### TASK ITEM
If a line in the material below has the string "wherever", copy it out.
(DATASET ENTRIES Opens)
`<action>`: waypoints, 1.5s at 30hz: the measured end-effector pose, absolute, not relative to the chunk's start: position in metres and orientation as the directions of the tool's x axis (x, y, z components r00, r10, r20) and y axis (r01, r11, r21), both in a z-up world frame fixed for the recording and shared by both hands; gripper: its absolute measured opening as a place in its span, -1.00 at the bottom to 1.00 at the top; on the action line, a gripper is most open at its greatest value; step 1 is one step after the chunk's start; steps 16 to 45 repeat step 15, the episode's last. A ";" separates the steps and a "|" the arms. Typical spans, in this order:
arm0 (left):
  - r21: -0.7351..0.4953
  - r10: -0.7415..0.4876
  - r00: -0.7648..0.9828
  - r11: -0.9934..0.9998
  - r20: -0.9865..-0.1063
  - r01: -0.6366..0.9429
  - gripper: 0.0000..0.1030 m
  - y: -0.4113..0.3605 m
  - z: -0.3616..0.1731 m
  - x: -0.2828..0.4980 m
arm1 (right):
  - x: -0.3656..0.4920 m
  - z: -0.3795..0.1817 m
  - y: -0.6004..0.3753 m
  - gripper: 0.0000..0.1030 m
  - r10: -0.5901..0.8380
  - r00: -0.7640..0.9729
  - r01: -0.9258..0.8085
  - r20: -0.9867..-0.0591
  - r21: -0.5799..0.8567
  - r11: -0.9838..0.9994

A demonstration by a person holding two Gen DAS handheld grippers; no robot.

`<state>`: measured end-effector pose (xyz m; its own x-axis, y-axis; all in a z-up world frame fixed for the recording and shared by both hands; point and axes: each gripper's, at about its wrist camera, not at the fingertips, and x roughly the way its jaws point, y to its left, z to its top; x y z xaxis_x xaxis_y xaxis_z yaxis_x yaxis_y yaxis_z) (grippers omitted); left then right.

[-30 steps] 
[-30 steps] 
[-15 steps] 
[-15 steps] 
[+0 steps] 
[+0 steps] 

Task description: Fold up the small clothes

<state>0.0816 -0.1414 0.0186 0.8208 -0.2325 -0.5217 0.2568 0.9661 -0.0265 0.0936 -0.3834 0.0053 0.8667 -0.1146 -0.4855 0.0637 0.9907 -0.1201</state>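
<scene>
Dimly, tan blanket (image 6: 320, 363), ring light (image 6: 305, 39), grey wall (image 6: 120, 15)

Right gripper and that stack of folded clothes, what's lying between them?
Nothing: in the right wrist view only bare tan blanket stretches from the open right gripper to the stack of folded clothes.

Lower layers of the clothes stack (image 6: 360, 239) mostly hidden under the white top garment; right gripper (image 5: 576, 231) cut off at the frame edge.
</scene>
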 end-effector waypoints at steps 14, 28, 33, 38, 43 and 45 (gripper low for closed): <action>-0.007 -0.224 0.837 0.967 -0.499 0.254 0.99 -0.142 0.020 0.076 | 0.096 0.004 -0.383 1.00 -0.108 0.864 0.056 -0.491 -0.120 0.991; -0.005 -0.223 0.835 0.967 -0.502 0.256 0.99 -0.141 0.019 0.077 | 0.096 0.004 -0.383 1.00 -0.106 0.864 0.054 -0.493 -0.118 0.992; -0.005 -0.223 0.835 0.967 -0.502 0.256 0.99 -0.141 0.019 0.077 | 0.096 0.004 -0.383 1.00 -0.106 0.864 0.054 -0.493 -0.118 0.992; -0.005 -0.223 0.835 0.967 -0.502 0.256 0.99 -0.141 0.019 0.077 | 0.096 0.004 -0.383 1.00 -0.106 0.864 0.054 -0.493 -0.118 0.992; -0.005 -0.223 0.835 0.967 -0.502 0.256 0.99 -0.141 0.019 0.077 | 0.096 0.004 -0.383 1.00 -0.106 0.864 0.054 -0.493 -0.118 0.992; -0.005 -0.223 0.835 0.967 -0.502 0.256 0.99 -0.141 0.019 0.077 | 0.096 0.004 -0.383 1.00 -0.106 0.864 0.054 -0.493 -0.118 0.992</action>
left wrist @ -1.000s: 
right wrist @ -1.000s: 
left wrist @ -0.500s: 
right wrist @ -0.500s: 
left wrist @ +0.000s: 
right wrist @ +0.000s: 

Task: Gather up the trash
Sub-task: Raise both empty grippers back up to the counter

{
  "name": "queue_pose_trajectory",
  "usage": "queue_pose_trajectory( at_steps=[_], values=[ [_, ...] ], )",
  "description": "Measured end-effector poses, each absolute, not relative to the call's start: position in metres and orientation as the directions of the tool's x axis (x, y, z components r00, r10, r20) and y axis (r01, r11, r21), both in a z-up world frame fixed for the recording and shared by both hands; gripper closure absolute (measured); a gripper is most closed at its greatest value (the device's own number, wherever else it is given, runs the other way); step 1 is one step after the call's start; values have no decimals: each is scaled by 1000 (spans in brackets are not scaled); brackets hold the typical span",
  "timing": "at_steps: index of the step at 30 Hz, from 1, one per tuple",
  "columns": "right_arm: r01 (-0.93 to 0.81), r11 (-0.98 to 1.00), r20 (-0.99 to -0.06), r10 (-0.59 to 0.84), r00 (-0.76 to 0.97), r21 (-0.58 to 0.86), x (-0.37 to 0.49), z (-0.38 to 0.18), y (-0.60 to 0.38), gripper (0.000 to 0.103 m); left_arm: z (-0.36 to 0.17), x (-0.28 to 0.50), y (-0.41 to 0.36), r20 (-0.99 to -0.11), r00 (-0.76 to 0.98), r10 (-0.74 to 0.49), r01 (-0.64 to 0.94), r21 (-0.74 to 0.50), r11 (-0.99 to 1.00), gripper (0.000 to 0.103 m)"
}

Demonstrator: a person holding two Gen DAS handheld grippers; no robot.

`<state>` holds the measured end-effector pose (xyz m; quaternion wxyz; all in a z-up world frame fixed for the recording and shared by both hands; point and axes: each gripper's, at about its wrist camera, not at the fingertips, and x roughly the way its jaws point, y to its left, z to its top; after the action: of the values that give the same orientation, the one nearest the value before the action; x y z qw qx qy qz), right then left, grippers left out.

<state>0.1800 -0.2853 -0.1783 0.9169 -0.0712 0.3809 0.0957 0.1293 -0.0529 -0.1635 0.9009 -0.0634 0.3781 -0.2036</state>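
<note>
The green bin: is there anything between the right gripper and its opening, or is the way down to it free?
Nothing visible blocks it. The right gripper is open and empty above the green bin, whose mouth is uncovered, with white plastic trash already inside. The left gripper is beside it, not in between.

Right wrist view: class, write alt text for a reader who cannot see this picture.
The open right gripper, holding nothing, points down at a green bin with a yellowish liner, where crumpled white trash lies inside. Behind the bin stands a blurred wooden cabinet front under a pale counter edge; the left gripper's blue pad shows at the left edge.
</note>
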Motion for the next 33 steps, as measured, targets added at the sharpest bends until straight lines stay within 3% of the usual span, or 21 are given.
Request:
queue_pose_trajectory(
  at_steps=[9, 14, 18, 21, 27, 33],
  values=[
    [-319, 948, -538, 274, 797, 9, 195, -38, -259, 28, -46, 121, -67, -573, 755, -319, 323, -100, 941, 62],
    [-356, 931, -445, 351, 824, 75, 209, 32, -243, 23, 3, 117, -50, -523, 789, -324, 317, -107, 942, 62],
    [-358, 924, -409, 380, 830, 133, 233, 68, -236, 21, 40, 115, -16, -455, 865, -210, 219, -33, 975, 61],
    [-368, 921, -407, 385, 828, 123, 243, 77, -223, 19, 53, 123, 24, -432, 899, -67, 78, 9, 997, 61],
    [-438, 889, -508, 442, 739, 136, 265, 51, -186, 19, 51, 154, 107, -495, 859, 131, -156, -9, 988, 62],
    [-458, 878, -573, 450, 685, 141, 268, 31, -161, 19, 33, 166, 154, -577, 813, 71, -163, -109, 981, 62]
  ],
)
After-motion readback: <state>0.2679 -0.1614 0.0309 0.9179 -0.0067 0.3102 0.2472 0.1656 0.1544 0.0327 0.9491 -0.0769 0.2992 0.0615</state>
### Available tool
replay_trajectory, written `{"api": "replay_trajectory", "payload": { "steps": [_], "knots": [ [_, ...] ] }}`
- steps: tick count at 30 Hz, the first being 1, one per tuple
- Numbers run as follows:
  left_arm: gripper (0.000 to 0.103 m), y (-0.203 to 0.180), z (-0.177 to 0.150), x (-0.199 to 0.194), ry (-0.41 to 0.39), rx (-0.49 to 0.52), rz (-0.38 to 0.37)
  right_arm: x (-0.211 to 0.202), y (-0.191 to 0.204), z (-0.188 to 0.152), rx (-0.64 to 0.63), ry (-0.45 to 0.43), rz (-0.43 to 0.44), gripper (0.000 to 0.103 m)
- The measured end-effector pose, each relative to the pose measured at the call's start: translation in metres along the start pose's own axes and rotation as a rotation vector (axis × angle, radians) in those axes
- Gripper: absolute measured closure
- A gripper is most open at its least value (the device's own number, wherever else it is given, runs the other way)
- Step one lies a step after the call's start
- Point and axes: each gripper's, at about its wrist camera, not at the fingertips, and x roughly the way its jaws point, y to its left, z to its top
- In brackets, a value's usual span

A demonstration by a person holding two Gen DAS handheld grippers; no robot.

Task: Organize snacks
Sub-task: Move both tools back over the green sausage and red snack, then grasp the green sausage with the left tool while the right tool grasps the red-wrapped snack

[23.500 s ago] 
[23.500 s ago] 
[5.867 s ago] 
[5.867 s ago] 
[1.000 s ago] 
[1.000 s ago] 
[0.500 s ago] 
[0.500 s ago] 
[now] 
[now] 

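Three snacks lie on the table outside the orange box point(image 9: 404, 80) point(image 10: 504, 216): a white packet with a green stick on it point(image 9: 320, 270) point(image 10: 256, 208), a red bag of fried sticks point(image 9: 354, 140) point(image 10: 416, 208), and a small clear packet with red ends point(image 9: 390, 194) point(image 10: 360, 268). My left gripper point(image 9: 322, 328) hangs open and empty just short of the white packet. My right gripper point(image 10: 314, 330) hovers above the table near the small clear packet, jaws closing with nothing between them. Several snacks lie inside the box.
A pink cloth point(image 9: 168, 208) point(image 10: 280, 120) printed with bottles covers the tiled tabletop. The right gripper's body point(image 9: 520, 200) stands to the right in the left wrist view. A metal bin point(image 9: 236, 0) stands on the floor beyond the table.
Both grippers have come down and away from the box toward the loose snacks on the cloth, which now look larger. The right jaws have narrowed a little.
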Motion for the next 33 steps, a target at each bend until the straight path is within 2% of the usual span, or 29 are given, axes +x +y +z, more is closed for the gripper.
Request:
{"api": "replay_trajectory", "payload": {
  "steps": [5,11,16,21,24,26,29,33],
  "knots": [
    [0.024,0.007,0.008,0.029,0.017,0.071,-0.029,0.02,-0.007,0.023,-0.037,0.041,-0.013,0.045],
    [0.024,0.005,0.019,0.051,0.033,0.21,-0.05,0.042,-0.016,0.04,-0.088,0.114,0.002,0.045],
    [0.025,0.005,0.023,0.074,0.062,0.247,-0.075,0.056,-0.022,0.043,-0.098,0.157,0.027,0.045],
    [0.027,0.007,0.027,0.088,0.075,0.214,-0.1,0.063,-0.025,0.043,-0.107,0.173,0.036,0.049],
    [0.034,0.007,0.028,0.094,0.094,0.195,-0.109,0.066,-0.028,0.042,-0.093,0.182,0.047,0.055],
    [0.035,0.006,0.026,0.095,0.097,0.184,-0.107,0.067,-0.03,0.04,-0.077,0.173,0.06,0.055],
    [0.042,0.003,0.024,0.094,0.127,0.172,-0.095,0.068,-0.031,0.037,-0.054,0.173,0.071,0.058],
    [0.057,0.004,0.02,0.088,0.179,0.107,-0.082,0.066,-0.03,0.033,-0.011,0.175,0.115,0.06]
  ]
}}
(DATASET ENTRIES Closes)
### EXERCISE OUTPUT
  "description": "Measured end-effector poses, each absolute, not relative to the call's start: position in metres and orientation as the directions of the tool's x axis (x, y, z components r00, r10, r20) and y axis (r01, r11, r21), both in a z-up world frame fixed for the recording and shared by both hands; gripper closure absolute (measured); a gripper is most closed at its greatest value (the device's own number, wherever else it is given, runs the other way); step 1 is one step after the call's start; values have no decimals: each is scaled by 1000 (spans in brackets are not scaled); brackets hold the typical span",
- A gripper is most open at its least value (the device's own number, wherever else it is given, runs the other way)

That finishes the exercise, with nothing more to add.